*DIRECTIONS FOR THIS TASK*
Transcribe all the data, leaving each word as it is.

■ ■ ■

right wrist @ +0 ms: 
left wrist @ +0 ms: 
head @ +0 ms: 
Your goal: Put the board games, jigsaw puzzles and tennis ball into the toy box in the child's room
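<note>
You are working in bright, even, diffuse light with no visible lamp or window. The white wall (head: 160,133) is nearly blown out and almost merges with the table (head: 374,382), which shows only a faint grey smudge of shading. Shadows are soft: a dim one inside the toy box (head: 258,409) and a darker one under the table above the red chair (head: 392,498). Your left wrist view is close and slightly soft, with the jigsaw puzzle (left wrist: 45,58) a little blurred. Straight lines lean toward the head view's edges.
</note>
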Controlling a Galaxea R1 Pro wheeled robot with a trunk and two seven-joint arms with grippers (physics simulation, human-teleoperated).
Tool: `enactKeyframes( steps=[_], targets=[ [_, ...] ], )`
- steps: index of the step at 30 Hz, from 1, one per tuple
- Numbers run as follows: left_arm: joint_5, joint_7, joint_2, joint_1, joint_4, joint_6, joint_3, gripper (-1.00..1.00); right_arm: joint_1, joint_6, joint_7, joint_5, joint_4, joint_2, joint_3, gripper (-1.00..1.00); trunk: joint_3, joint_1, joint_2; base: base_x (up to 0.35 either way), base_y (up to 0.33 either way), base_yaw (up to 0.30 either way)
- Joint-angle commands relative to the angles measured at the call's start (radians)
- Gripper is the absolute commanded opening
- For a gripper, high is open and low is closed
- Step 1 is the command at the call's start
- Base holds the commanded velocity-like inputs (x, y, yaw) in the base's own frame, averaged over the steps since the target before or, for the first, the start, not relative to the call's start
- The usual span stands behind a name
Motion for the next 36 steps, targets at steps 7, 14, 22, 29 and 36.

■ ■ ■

*RESULT OF THE TASK*
right wrist @ +0 ms: 
left wrist @ +0 ms: 
head @ +0 ms: 
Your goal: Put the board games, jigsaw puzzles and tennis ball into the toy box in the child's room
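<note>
You are working in bright, even, diffuse light with no visible lamp or window. The white wall (head: 160,133) is nearly blown out and almost merges with the table (head: 374,382), which shows only a faint grey smudge of shading. Shadows are soft: a dim one inside the toy box (head: 258,409) and a darker one under the table above the red chair (head: 392,498). Your left wrist view is close and slightly soft, with the jigsaw puzzle (left wrist: 45,58) a little blurred. Straight lines lean toward the head view's edges.
</note>
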Controlling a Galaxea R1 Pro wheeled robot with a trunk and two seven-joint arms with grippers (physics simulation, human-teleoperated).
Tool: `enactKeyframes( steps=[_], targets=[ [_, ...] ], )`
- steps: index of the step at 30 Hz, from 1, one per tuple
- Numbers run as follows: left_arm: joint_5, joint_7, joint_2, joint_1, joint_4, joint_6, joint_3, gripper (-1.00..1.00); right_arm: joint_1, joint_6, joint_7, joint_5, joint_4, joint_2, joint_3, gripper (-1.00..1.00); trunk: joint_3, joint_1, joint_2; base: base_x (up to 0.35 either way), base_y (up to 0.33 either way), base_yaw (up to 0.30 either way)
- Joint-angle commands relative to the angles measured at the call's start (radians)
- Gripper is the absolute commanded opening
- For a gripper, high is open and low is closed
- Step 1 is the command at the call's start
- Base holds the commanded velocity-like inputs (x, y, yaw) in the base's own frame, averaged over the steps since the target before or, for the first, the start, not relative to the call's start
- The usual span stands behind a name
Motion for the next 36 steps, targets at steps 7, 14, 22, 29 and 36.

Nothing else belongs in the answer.